You possibly have a case as it was known behaviour but it is 8 months on and the costs of taking it further, proving it and even if you win getting any money back will probably not be worthwhile unless it is a fairly high value pony.

How old is the pony, it could be a schooling issue which can be resolved with correct work.
Did you try it properly, see the pony canter with the seller and your children, try it in a field as well as in an arena, did your instructor go with you to see them ride, did you ask for its history, references from a local PC where it had been ridden by children, is the passport up to date with previous owners listed, did you get it vetted.
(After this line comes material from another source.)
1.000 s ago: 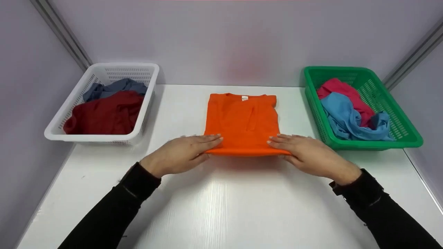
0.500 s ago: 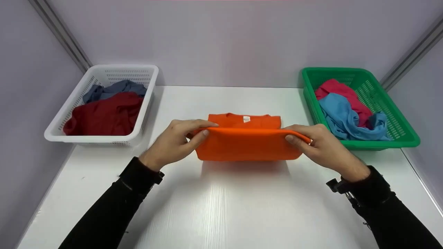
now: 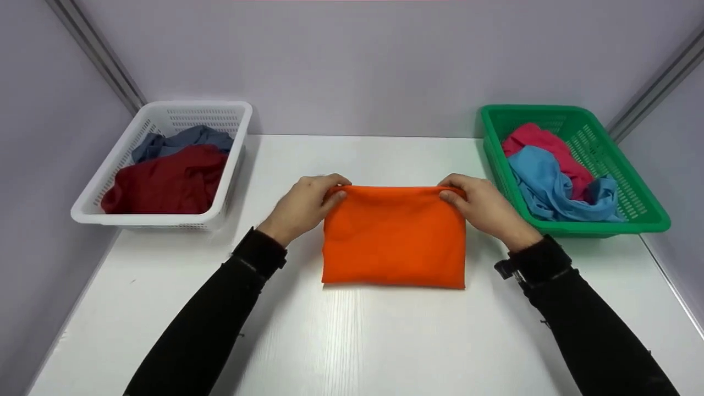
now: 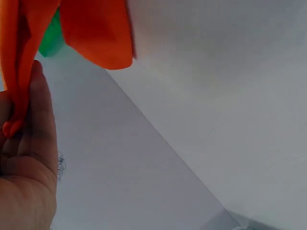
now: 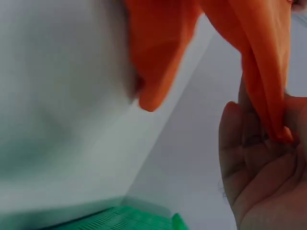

Have you had a vet to check it out physically, there could be numerous reasons for the behaviour some of which may be treated easily. 
I have every sympathy for your situation but put the above to show there is a lot to buying and that the old saying "buyer beware" still applies you really need to try and find out at much as you can before buying, taking the word of the seller can lead to situations such as you are now in, the previous buyer had better advisers and managed to send the pony back you have not been so well advised and it may be too late to do so.


----------



## First pony G (26 April 2013)

Hi, thanks for your reply. I did go into this as a first time buyer and very much on impulse. She was £1600. I went with my friend who actually looking back is not that experienced really. I only rode her for about 10 min as did my daughter and friend and that was it and only in the arena. i would say we are all very much novice. I got her a 2nd stage vetting which was finetheowner wouldn't let her have a 5 stage as she said she was too unfit. I wonder if that was because she would do something bad? I did think about getting a vet to check her but I did get a full physio exam on her a few weeks ago and she was ok. Tonight though it was nothing strenuous se just decided she didn't want to do what she was asked to chucked her off and spun round to kick her.  She's quite intelligent, she softens waits till your relaxed and off your guard then goes for it.  I really love her to bits and have bonded with her over the winter, this is so hard. Tbh I'd rather give her away for free to someone who will look after her and keep her forever than risk someone getting her who will be nasty if she does something wrong. My kids are all devistated it's really horrible and all because tis woman sold her under false pretences!!!


----------



## First pony G (26 April 2013)

It's not really the dropping the shoulder and spinning that I'm worried about as she can be schooled for that. The problem is she tries to kick you once she's dumped you and that is just to dangerous, especially with children riding.


----------



## Zebedee (27 April 2013)

Go online NOW & issue proceedings through the small claims court, which is neither difficult not expensive. You will need the person who tried her out prior to you to be prepared to give evidence, & also those who have witnessed the agressive behavior since you have had her. You have quite a solid case if you can get the corroborating evidence even though you have left  it for this length of time.


----------



## First pony G (27 April 2013)

Thank you very much I was thinking about that route. I will definately do that. The woman that trialled her was so angry that she sold her again as a 'safe for children and complete novice'. She did say to me she would be prepared to speak up for us, I will phone her today.  I am just devistated about this now reality has kicked in I am worried about her future. She's been so molicuddled since we got her. If this woman took her back, though very unlikely, she would just stick her out in a field without rugs or anything it's so horrible


----------



## Tammytoo (27 April 2013)

I agree with taking proceedings against such an unscrupulous dealer who is prepared to put children at risk.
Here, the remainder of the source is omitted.